Each of the above 8 steps propose that the students work in one or more of the intelligences.

Step 7 invites people to be in their logical-mathematical and spatial intelligences

Step 4 may provoke responses that draw on the inter-personal and the kinesthetic intelligences

But you will find that people use multiple intelligence in each part of the lesson.

Variation

If you are teaching EFL in Malta, USA, Irland, Canada, South Africa, or UK etc….you could try this M.I variation.

Ask the students to put themselves and their home town on a map on the board. If they all come from Greenland, the map will be of Greenland. If they come from all over, the map will be of the world.
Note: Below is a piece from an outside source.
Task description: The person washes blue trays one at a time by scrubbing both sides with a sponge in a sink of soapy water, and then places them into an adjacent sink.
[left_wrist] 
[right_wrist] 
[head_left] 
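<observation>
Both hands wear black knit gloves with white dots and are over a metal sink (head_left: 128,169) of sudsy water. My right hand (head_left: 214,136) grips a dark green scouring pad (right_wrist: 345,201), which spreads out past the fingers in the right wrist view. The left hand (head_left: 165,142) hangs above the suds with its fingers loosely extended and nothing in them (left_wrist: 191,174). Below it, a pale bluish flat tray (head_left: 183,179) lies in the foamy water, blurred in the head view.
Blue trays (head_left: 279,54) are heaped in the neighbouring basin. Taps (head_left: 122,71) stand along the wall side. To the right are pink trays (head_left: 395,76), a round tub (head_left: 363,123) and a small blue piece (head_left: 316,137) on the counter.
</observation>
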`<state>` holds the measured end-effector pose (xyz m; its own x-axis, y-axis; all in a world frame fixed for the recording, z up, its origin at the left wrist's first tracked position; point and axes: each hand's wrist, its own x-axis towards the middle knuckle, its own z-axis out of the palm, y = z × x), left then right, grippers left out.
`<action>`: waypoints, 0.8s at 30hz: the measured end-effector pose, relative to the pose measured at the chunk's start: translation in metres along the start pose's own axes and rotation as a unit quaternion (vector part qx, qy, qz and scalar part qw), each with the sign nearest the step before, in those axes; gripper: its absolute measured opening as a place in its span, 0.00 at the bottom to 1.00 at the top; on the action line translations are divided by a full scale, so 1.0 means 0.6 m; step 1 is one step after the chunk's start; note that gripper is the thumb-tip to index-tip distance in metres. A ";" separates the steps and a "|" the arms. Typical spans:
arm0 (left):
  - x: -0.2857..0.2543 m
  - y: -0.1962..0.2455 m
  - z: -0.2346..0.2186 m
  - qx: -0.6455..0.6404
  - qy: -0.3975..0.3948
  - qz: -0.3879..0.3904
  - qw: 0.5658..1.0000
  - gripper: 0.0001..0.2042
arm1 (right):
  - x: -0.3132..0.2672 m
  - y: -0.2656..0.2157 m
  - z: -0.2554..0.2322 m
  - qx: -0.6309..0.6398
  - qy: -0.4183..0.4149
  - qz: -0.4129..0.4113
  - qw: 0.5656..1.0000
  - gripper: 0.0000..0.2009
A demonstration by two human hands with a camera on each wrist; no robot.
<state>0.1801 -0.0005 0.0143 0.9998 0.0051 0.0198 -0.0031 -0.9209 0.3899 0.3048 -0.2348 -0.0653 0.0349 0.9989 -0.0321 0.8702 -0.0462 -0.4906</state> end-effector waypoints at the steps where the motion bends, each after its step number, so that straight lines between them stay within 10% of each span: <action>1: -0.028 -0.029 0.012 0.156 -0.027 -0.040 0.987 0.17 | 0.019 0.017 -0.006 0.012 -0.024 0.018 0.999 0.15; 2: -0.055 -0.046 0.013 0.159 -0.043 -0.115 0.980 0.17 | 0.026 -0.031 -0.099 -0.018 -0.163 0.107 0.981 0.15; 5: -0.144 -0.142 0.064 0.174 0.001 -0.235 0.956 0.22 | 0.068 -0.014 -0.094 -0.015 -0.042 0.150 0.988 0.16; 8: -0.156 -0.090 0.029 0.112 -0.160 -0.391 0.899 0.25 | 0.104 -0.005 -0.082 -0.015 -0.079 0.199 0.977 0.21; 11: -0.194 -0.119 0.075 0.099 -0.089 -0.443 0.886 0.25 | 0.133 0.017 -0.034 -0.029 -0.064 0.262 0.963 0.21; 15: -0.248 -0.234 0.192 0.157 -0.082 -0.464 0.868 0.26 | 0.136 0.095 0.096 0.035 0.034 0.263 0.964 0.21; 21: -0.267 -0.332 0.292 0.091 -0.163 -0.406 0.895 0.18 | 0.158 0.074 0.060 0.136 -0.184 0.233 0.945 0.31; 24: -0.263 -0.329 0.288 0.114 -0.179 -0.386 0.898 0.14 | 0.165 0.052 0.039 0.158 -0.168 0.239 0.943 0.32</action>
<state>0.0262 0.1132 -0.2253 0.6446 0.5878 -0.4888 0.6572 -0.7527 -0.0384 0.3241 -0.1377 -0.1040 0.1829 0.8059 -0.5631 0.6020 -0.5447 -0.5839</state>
Each student draws her own bit of the map. ( you learn a lot about their personalities by observing how they do this.)

Ask each student to talk for one minute about the music in her area of her country
" " " " " " " " the different languages and dialects spoken in her town.
" " " " show the class six typical gestures in her language/dialect- the whole class imitates the gestures and then she explains the meaning of each.

The above three steps invite people to work in the music, language and kinesthetic intelligences.

Over to you to offer them tasks which invite them to think in the other intelligences and still introduce themselves in their full, home, social context.